> Task instructions
In the entries below, identify every line with the string "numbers" and copy it.
== == ==
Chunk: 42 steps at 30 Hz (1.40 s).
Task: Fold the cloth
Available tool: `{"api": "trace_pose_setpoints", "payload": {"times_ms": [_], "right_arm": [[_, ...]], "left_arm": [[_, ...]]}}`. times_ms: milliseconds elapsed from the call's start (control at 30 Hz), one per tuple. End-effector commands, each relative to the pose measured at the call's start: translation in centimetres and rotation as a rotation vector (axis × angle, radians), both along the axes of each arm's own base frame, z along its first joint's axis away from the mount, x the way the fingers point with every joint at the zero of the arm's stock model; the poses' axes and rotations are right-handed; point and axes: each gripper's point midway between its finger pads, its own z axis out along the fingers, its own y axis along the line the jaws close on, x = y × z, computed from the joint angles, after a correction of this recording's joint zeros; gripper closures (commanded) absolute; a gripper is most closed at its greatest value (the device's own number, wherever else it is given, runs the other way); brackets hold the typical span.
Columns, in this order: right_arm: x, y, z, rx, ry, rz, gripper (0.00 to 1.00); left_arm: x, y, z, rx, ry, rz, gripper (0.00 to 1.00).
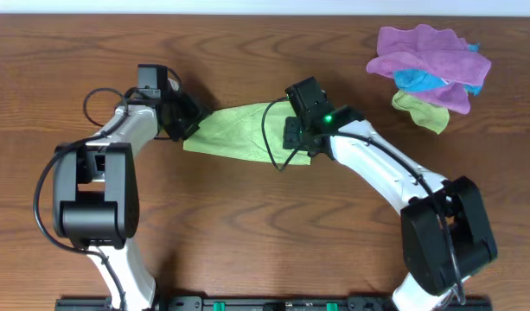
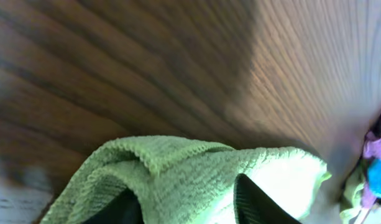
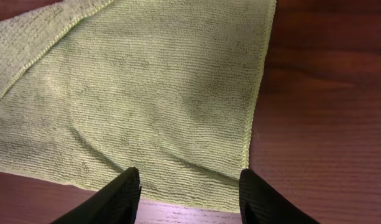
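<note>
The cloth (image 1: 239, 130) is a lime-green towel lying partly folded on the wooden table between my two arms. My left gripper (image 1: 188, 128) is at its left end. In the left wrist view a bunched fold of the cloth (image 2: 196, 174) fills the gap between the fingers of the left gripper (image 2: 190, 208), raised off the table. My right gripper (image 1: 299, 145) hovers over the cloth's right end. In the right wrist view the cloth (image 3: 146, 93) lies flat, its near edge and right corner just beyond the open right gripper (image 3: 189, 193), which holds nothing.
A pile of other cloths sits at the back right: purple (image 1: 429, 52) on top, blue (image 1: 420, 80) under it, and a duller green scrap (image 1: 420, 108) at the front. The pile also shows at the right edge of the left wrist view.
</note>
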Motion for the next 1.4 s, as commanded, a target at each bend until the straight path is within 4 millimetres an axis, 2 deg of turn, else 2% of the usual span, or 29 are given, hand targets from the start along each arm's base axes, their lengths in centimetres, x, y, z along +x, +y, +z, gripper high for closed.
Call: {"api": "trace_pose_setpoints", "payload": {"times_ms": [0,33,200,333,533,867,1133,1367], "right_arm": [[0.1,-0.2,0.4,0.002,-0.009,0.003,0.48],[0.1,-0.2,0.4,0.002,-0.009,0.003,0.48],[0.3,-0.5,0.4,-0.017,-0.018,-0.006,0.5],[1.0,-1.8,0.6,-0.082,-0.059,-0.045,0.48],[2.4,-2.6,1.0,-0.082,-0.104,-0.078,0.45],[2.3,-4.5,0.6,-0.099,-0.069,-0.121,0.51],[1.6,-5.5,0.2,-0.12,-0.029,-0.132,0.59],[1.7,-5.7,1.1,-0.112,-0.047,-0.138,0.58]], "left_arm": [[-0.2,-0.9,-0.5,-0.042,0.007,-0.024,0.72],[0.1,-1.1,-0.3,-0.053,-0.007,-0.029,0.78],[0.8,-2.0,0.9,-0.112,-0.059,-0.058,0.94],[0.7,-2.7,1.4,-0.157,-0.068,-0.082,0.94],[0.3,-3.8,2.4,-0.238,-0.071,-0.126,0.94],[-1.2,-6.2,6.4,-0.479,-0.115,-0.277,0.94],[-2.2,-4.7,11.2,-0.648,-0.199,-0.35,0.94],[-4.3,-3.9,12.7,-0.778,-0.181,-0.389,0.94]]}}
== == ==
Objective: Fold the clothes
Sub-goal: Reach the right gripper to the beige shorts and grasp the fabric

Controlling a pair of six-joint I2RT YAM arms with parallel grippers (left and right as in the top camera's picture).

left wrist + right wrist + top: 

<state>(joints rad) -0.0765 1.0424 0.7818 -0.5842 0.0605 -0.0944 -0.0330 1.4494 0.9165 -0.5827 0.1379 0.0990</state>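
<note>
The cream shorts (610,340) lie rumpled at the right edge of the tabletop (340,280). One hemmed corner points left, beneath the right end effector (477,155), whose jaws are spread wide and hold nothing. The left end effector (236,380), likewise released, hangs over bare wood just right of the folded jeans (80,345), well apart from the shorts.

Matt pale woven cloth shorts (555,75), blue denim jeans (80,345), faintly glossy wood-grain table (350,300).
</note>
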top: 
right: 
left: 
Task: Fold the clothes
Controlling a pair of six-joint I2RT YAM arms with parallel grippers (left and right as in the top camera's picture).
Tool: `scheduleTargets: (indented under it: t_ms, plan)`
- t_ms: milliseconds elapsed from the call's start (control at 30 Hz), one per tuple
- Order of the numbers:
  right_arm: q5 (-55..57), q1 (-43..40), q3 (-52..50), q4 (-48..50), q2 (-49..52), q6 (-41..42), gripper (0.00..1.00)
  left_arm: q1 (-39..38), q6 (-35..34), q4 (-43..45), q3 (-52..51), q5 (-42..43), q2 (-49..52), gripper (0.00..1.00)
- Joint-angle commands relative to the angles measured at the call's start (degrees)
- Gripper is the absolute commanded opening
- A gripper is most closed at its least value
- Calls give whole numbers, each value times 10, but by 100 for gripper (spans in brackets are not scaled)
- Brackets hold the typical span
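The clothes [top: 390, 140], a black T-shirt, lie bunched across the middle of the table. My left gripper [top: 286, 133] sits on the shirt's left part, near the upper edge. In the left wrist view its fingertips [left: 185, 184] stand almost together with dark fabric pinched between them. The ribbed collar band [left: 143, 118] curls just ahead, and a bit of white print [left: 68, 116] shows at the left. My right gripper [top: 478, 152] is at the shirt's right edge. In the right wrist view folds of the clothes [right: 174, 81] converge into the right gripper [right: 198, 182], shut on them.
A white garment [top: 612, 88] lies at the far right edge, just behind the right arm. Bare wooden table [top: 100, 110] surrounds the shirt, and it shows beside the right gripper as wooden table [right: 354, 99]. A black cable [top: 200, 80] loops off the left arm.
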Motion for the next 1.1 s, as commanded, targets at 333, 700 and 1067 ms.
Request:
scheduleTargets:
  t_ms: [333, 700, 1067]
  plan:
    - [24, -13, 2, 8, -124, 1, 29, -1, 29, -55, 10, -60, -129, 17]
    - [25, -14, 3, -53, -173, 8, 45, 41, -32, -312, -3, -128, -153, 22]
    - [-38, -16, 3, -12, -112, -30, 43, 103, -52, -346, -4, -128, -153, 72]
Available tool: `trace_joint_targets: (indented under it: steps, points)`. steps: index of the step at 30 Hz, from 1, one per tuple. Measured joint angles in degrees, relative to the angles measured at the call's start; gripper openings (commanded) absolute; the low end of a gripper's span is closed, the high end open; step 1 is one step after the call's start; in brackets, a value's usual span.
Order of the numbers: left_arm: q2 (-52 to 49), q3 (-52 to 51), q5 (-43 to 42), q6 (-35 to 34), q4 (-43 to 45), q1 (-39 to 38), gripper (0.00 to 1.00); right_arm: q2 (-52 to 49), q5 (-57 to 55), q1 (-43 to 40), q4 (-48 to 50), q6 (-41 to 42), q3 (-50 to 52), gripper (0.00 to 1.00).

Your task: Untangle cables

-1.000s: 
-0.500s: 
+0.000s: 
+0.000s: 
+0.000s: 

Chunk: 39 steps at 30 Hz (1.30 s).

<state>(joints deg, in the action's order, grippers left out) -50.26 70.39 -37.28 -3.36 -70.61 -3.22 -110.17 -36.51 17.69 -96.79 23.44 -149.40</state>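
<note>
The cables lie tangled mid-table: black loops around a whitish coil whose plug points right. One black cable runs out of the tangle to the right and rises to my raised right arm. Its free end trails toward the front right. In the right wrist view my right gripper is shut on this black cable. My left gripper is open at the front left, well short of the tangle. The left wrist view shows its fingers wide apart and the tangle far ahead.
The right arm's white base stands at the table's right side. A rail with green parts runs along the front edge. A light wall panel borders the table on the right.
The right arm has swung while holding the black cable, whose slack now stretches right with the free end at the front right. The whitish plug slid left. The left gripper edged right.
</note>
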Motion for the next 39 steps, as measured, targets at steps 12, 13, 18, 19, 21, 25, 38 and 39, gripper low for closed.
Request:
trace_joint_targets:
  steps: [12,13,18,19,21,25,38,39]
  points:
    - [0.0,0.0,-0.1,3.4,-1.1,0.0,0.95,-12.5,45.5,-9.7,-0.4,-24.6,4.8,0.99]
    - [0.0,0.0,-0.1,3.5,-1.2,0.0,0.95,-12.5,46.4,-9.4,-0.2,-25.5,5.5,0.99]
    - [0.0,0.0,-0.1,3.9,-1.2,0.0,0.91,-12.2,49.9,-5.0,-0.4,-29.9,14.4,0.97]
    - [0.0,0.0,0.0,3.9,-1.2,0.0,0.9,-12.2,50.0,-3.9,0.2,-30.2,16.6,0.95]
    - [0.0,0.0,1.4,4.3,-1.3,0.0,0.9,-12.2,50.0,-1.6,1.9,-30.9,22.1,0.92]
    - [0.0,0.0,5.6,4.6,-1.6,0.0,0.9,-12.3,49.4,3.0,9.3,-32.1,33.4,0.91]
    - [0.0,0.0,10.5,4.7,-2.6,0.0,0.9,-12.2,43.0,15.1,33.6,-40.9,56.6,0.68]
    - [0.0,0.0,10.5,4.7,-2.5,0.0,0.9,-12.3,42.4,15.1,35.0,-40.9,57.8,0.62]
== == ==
> Result of the task
- Order of the numbers:
- Calls give whole numbers, each value times 10, but by 100 for gripper (spans in brackets are not scaled)
Order of the numbers: left_arm: q2 (-52 to 49), q3 (-52 to 51), q5 (-43 to 42), q6 (-35 to 34), q4 (-43 to 45), q1 (-39 to 38), gripper (0.00 to 1.00); right_arm: q2 (-52 to 49), q5 (-57 to 55), q1 (-43 to 40), q4 (-48 to 50), q6 (-41 to 42), q3 (-50 to 52), gripper (0.00 to 1.00).

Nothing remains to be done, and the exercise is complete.